1) Being in a relationship is not being tied down. It’s finding a partner to go on an adventure with.

In the first verse of the song, she sings, “I ain’t one of the boys. No, don’t be scared that I’m gonna tie you down.”

Somehow, and I don’t know how this happened, being in a relationship has gotten the perception of being chained to another person while confined to a 1-bedroom apartment with only a deck of cards to entertain you.

When you find the right partner, even going to pick up take out becomes an adventure. Yes, relationships are hard, but when they’re right, they’re amazing. The idea that you lose your individualism when you commit your life to another person is so incredibly stupid.
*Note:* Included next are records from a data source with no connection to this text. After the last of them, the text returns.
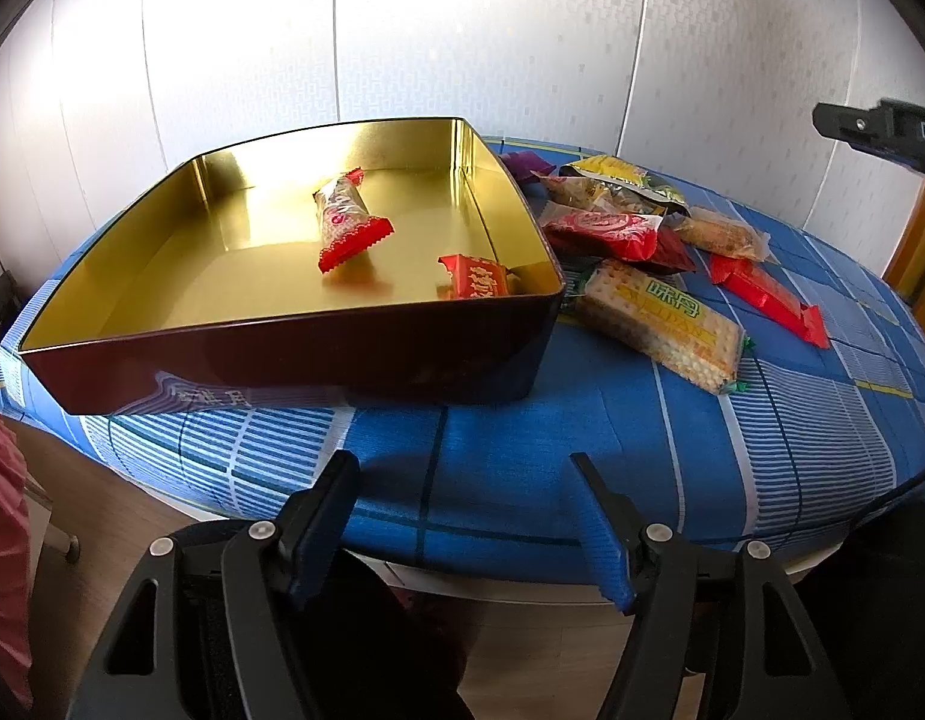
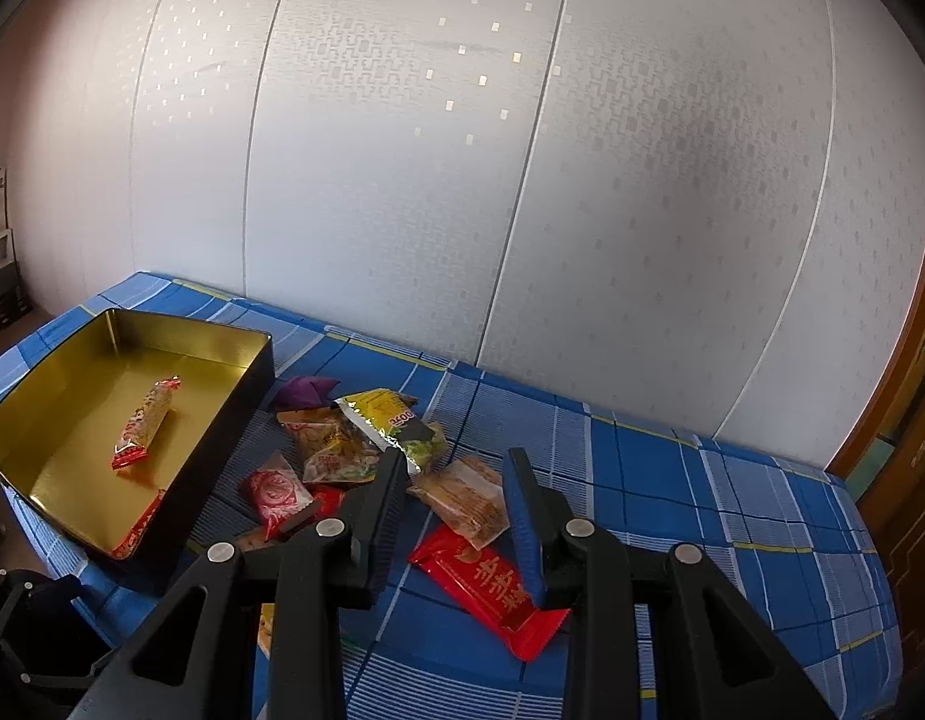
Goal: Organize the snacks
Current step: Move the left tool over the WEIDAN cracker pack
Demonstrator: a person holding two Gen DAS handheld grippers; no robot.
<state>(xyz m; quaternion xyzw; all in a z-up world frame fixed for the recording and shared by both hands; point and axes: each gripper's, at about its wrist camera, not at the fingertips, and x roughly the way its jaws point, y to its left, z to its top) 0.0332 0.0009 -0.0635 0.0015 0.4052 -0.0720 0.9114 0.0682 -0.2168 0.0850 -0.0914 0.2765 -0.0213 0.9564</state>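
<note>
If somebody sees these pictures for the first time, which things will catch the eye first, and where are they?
First is the big tin box with its shiny gold inside, at the left of the blue checked tablecloth; two red-wrapped snacks lie in it. Next is the bright heap of snack packets on the cloth, to the right of the box. The open right claw hangs above a clear packet of biscuits and a flat red packet.

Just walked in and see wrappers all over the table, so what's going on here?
A person with two handheld grippers is sorting snacks into a gold-lined tin. Two red-wrapped snacks, a long bar and a small packet, already lie inside. The rest sit in a pile on the blue checked cloth beside it. The right gripper hangs open over the pile; the left gripper waits open and empty near the table edge.
</note>
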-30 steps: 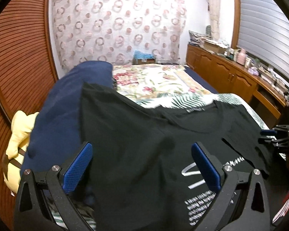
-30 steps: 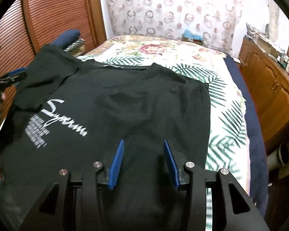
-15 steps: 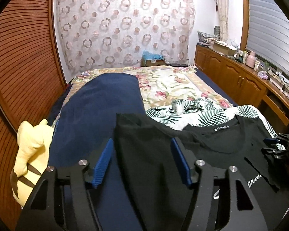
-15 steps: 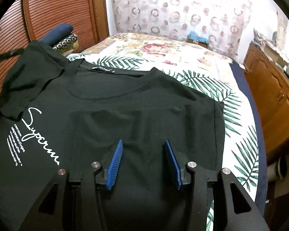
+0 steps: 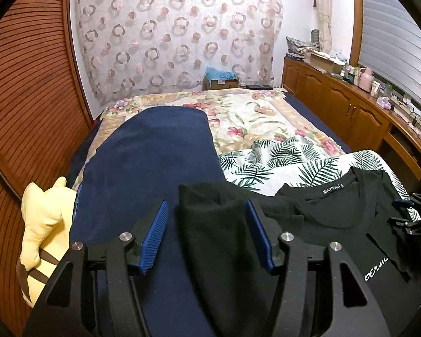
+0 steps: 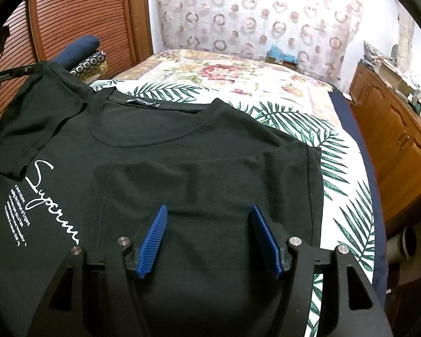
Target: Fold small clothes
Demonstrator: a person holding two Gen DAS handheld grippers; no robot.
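With the black T-shirt (image 6: 182, 168) spread on the bed (image 6: 266, 84), my left gripper (image 5: 207, 233), jaws apart around its sleeve, should clench fully before folding inward, while my released right gripper (image 6: 209, 236) hovers, ready to flatten the body.

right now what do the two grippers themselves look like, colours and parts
Both match. The left gripper and right gripper each have a matte black frame with triangular cut-outs, round silver bolt heads, and two flat fingers faced with ribbed blue pads. From the right wrist view, the other gripper's black body shows small white lettering. No cables, hands or sleeves are visible.
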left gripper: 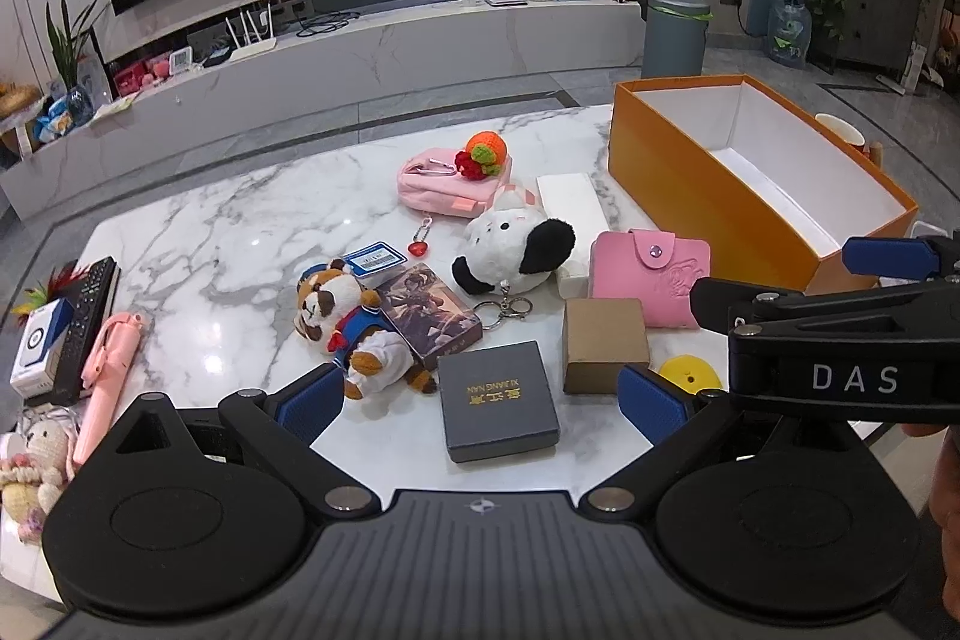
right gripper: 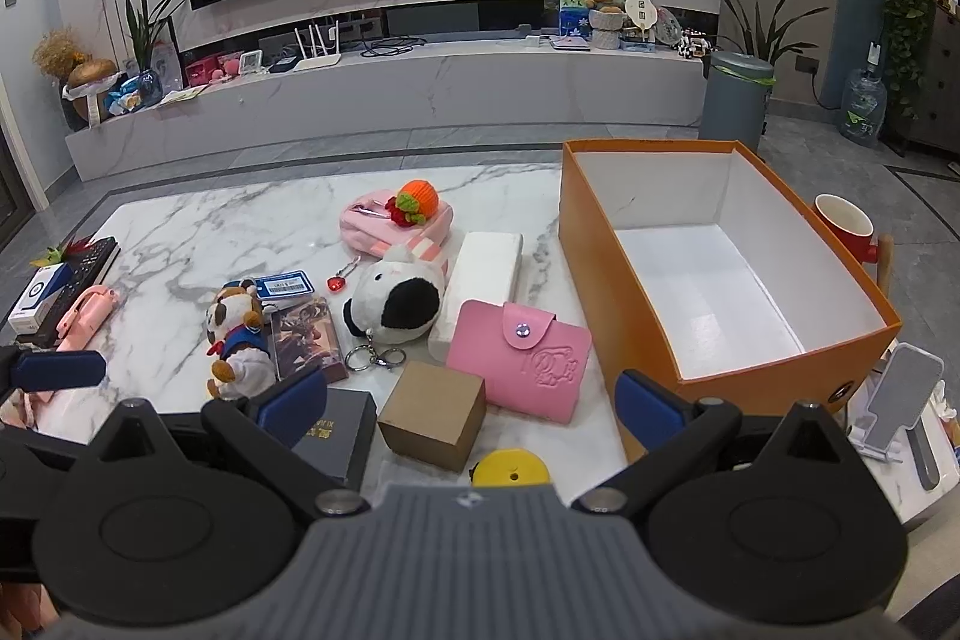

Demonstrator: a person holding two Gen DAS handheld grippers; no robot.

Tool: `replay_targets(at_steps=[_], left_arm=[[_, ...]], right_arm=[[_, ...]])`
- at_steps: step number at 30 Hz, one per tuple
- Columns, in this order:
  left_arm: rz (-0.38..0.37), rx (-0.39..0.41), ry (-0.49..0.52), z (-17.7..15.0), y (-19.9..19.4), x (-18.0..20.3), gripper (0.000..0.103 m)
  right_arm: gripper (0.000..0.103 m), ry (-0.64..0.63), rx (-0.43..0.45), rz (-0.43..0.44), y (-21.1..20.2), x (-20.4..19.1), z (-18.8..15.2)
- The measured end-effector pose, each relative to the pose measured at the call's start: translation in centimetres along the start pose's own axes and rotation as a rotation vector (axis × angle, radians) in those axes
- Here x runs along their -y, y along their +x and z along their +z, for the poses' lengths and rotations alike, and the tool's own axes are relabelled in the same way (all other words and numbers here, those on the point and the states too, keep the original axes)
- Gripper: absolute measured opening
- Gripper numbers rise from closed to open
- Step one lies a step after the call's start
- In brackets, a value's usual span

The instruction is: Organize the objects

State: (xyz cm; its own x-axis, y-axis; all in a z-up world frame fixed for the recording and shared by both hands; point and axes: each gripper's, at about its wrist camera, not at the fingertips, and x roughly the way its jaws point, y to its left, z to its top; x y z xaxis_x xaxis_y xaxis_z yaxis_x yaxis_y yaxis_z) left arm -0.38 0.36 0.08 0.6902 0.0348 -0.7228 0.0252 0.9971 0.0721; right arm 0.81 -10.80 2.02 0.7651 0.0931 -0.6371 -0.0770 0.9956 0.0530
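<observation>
Now both tools wide and holding nothing, left tool, right tool, orange box open.

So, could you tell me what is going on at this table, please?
A person holds two grippers over a marble table strewn with small items. The left gripper and right gripper are both open and hold nothing. The orange box is empty, so nothing has been sorted yet.
</observation>
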Motion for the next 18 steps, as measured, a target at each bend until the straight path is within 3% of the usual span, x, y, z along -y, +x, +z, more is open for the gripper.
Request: replay_targets(at_steps=[7, 14, 18], left_arm=[[-0.005, 0.004, -0.035, -0.3, 0.4, -0.9, 0.103], [0.011, -0.043, -0.012, -2.4, 2.0, -1.7, 0.103], [-0.002, -0.073, 0.053, -4.1, 2.9, -1.4, 0.103]], right_arm=[[0.102, 0.008, 0.021, 0.039, 0.2, 0.2, -0.1], [0.102, -0.030, 0.018, 0.038, 2.2, 0.6, -0.6], [0.102, -0.073, 0.048, 0.083, 4.0, 1.5, -2.2]])
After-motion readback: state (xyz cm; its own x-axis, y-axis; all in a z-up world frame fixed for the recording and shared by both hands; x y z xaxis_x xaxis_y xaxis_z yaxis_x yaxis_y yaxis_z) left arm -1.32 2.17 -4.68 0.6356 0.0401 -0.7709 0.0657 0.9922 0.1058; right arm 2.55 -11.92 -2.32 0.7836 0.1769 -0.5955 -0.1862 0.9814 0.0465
A healthy committed relationship brings out the best in you while exposing the worst to make you a better person.

Unfortunately, finding the right relationship takes time, mistakes, and even heartbreak. That doesn’t mean it’s not worth it. You don’t run a marathon without first training for months and months. Training hurts. It’s hard. There are setbacks. In the end, all that is worth it. Don’t let the possibility of hurt keep you from the amazing adventure that marriage is.

2) Dating is dating regardless of what you call it. So why won’t you call it dating?

Title is a song all about defining the relationship. She’s saying that if the dude in question calls her his friend, she’s going to act like his friend. If he calls her his girlfriend, she’s going to act like his girlfriend.

At some point in the past ten years there was a memo sent out that said you couldn’t say you were dating someone unless you were going to marry them. You could hang out all the time, act like you were dating, and even fool around like you were married, but you couldn’t put the title on it. Somehow the title changes things and make the relationship more serious, even though everything about the relationship fits the definition of the title.

On the night I started dating my now wife, we were standing in her driveway before I headed back to school. We were both scared of distance and didn’t want to rush things. I knew I didn’t want to date anyone else and she knew she didn’t want to date anyone else. In that driveway, in the worst DTR of all time, I said, “Why don’t we call a spade a spade?” She had to ask me if I was asking her out because the question was so bad, but by the time I left her house that night, we knew where we stood.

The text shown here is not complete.